Ulster looked left and right. “What?”  
“Give me another child to heal, Ulster. Take me to one close to death.”

Ulster spluttered for a minute, then led the three of them back on to the sodden street. The second child he took them to was like the first, a thin, semi-conscious toddler lying on a cot soaked with stinking excrement, coming too fast to keep it clean. Ulster started to explain to the rest of the house that The Ashari had come to help, Lasri started to brace herself to cast again, Vax’s hearing suddenly muted.  
“You.” He heard the voice in the silence and knew at once who it was. “Not her.”  
Obedient, Vax pushed Lasri aside and laid both hands on the child’s clammy skin. He drew a breath and poured strength in to her. At once, she felt different to the touch. She blinked and looked up at him, eyes focusing now.  
“Not yet, little one. You’ve a life to lead and children of your own to bear. No flux will take your youth from you.” Vax blinked. He had no idea where those words had come from.   
The little girl seemed unmoved. “You’re funny.”  
Vax shook his head. “Not arguing with that.”

Unfortunately, Vax only managed to heal two more children before he reached his limit. Palkan had managed five, Lasri seven in total, then an hour later, she’d been able to heal two more. They were not even half way there. Lasri and Palkan were going house to house, Lasri giving advice on nursing a child with White Flux, Palkan… doing whatever Palkan was doing. Vax was sitting in the graveyard, as his Queen had told him. Two men were digging graves. They hadn’t asked him to help, and Vax felt drained by the healing, so he hadn’t offered.   
As noon approached, bodies were brought, little bodies shrouded in rough wool. One very tiny, then two together. He asked, and was told that they were the twins. Two little boys, Darrin and Cole. Only their mother had been able to tell them apart every time. Vax knelt by their graves and implored his Queen to show him how to protect them from whatever was coming. It could so easily have been his and Vex’s fate.   
More than anything else, Vax wanted Pike. She might still have been able to do something for these, for their poor mother who knelt opposite him, still running with tears for hours after the grave was closed, until her husband came to take her away, back to her surviving child, one Palkan had healed. She’d asked neither explanation nor consolation from Vax. He had none to give. Pike would have known what to say.


	4. Chapter 4

“Vax.” He turned. It was sun down. Lasri was standing at the edge of the graveyard. She looked exhausted. “Come in now. I’ve found beds for all three of us.”  
He shook his head. “I’m staying here.”  
“Vax-”  
“It’s what I came here to do.”  
Lasri sighed. “Please yourself. I’ll be back at first light. If you scream, I’ll come to you. I’m only in that house there, though all I’ve got left to my hand is Beast Shape.”

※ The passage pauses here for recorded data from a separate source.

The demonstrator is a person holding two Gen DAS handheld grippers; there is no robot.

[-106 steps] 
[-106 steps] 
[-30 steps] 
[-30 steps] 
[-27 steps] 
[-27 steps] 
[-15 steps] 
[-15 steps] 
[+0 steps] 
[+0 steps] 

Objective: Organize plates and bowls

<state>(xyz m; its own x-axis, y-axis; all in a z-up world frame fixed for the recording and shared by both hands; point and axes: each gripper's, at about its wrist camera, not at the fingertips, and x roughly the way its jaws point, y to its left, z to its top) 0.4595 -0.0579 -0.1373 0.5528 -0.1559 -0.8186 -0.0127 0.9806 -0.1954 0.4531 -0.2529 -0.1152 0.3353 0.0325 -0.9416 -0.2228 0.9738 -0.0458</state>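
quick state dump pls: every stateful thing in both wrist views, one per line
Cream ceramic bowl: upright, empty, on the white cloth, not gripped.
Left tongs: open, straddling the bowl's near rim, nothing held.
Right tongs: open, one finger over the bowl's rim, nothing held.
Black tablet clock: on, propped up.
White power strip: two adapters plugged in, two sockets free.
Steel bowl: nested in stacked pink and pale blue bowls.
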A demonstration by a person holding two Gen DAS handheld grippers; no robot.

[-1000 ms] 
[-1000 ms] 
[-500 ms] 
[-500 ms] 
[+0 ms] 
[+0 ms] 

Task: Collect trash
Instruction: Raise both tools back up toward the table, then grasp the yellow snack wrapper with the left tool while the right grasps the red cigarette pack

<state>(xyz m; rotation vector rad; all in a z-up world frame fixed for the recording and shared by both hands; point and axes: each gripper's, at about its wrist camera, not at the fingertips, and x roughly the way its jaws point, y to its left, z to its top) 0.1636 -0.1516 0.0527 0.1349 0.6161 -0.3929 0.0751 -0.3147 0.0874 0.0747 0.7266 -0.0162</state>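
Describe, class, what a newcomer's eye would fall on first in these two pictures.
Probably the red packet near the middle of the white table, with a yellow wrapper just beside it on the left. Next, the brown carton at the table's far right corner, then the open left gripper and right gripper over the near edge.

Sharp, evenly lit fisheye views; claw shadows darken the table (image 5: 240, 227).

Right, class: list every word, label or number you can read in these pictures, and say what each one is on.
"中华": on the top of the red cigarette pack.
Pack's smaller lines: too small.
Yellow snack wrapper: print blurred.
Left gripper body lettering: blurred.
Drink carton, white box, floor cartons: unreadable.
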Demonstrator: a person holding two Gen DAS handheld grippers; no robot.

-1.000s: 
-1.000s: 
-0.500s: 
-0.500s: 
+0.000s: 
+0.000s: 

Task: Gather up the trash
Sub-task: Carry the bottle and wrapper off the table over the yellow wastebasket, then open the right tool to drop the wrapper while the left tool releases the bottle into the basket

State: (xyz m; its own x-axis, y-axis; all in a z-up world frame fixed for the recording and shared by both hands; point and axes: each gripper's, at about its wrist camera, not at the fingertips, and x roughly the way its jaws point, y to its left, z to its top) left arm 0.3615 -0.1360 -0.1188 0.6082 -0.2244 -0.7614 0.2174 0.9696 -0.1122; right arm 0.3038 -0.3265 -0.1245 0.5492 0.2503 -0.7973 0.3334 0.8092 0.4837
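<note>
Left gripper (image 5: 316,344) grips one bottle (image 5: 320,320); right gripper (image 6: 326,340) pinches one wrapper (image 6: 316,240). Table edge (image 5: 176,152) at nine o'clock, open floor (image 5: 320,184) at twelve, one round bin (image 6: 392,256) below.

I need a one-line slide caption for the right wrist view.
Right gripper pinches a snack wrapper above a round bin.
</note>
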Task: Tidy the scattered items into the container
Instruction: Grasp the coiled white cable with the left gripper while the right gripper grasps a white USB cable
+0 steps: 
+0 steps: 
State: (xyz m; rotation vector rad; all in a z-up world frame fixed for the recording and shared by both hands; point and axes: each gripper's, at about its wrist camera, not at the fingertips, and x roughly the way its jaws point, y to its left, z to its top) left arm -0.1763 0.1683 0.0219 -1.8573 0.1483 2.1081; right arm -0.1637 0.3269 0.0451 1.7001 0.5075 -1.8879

Vax settled himself in a tree at the edge of the graveyard, it felt like what Vex would have done. Anyone who looked hard would see his tracks and figure out where he was, but he still ought to see them first, as long as he didn’t fall asleep.

Darkness crept over. The sounds changed from birdsong to the quiet whispers of a forest at night. Vax was not used to being out on his own like this. He’d always had at least Vex with him. He’d hidden himself as best he could. He was cold, he was uncomfortable, but he was okay. He just felt vulnerable. He could deliver a few very heavy hits, he knew that, but he could not hold up in a long fight on his own. He hadn’t used his boots, but his wings were spent, and he could not heal himself. 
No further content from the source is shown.